Marszczę brwi.Jest tak bardzo roztrzęsiona,a po tych słowach słyszę jak wielka gula formuje się w moim gardle.To jakiś chory żart,tak?
-Co?-Nie chcę słyszeć.
-Zabił naszą matkę.

9 komentarzy:

  1. Hey,
    Aby twój blog pomyślnie znalazł się na spisie Proszę wstaw button ,lub link w widocznym miejscu na swoim blogu. Więcej szczegółów w regulaminie.
    Jeżeli Button lub link znajdzie się na twoim blogu,proszę poinformuj nas o tym,.
    Link do spisu; http://spis-blogow-1d.blogspot.com

    OdpowiedzUsuń
  2. Dziękuję za komentarz na moim blogu :> cieszę się, że się u mnie zareklamowałaś. Warto było.
    Ogólnie główny wątek tego opowiadania jest ciężki, dlatego powinnaś opisywać uczucia głównej bohaterki, jej przemyślenia, zamiast ciągłych dialogów. Jak wiadomo, dialogi szybko się czyta, dzięki czemu rozdział jest krótki.
    Zyskałaś nową czytelniczkę, kochana ;* Życzę dużodużo weny i z niecierpliwością czekam na następny rozdział.
    (mam nadzieję, że Zayn pojawi się jak najszybciej ^^)
    Pozdrawiam!

    PS. Polecam usunąć weryfikację obrazkową przy komentarzach :>

    OdpowiedzUsuń
    Odpowiedzi
    1. dziękuje za komentarz :) hm.. faktycznie mało przemyśleń więcej dialogów,ale postaram się nad tym popracować :) Zayn ... pojawi się chyba w drugim rozdziale ,ale nie jestem pewna na 100 %
      Pozdrawiam Nobody :*

      Usuń
  3. Ambitnie, ale błędy nadal palą w oczy niczym ogień! :D Popracuj nad literówkami, interpunkcją i dialogami. Przede wszystkim brakuje opisów, same dialogi nie wystarczą! ^^ Nie myśl, że hejtuję to co robisz, tylko tak od serca podpowiadam, bo możesz z tej historii uczynić coś naprawdę dobrego! :)
    Co do samej treści: poleciałaś z akcją jak Adam Małysz normalnie!
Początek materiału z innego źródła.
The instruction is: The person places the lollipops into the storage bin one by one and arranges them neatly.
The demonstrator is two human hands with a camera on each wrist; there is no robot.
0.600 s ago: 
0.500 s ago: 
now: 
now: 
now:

Już w pierwszym parcie ktoś umarł. Nie mogę się doczekać drugiego głównego bohatera. ^^ Nie mam pojęcia jak rozwiniesz kolejny rozdział, przypuszczam, że będzie się w nim działo. :)

    OdpowiedzUsuń
    Odpowiedzi
    1. hahaha ,bardzo dziękuje. Błędyy , no tak , alee jestem dyslektyczką ,dlatego zbyt łatwo nie mam :) Chce jak najszybciej dodawać rozdziały i to pewnie przez ten pośpiech jestem troche nieogarnięta,chyba sama rozumiesz :) Bardzo dziękuje za komentarz i pozdrawiam Nobody :*

      Usuń
  4. Akcja rozwija się szybko, fabuła jest ciekawa ;)
    Pozdrawiam i życzę weny :)

    OdpowiedzUsuń
    Odpowiedzi
    1. Podoba mi się, lecę czytać dalej. Bardzo interesujące opowiadanie. W wolnym czasie zapraszam do mnie www.greeneyesoftheliar.blogspot.com

      Usuń
  5. Muszę powiedzieć, że ten rozdział był niesamowity. Zszokował mnieto, że jej ojciec zabił jej mamę. Ja pierdole -,-
    Ale poza tym super rozdział jescze raz. ;) Sorry za przekleństo, ale nie znalazłam innego słowa na tą sytuację. Jeżeli chcesz to wejdź na mój blog:
    http://czytajcie-opowiadania.blogspot.com

    Pozdrawiam :)

    OdpowiedzUsuń
  6. Kiedys czytalam rozdzialy, ale pozniej z braku czasu zaniedlalam czytanie i teraz od nowa bede czytac od 1 rozdzialu zeby sobie poprzypominac starsze rozdzialy i przeczytac te nowe na ktore nie mialam czasu. Taka tylko informacja dla Ciebie, uwielbiam Twoj styl pisania, piszesz tak, ze chce sie czytac i chce sie zobaczyc co jest w kolejnej czesci! :) Fajnie ze moge znowu powrocic do czytania bloga:) pozdrawiam.